Why do international standards require counting seven gases when most people only know CO₂? Because the others, though smaller in volume, are tens to tens of thousands of times more potent.
Corporate carbon accounting counts far more than carbon dioxide. International standards cover seven greenhouse gases: CO₂, CH₄ (methane), N₂O (nitrous oxide), HFCs, PFCs, SF₆ and NF₃.

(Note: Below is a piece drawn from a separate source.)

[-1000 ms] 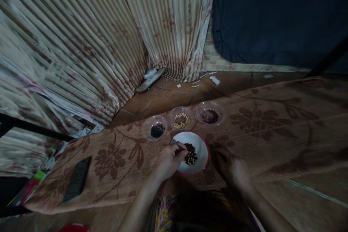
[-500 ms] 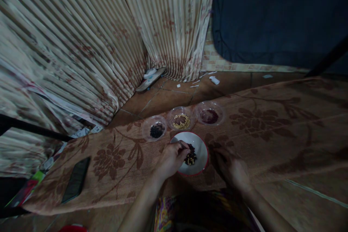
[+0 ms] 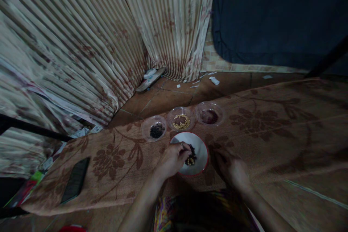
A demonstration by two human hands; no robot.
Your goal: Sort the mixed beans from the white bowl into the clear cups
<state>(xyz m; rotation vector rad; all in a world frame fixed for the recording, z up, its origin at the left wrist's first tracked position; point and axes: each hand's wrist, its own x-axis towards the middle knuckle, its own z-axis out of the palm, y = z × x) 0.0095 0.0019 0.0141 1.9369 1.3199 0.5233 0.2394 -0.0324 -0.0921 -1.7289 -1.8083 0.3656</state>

GWP — the multiplier that makes gases comparable
Each gas traps heat differently. Global Warming Potential (GWP) values from IPCC AR5 convert every gas into a common unit, CO₂ equivalent (CO₂e). Methane has a GWP of roughly 28, so one tonne of methane equals 28 tonnes of CO₂. SF₆, used in high-voltage switchgear, has a GWP in the tens of thousands.
One source, several gases
A single fuel combustion event emits CO₂, CH₄ and N₂O at the same time. Sound accounting calculates each gas separately, applies its own GWP, and only then aggregates — rather than using a single blended number. ISO 14064-1 additionally requires biogenic CO₂ (from biomass) to be reported separately from the gross total.
In GCarbon
Every recorded activity is computed across all seven gases automatically using the IPCC AR5 GWP set, displayed per gas and summarized in kg CO₂e with biogenic split out per the standard — no one has to remember the multipliers.
“The smallest gas in the inventory can become the largest number after multiplying by GWP”
When GWP versions change, so do the numbers
GWP values are revised with every IPCC assessment — methane was 25 under AR4, 28 under AR5, revised again in AR6. Organizations reporting across years must state which set each report uses, and when the referenced standard (such as TGO) adopts a new set, the system must recalculate history without destroying it.
Which gas hides in which activity
HFCs hide in every air-conditioning and refrigeration unit. SF₆ sits in high-voltage switchgear of factories and large buildings. N₂O comes with nitrogen fertiliser and combustion. CH₄ rises from septic tanks, landfills and fermentation of every kind — know this map and you know exactly whom to ask and for which documents.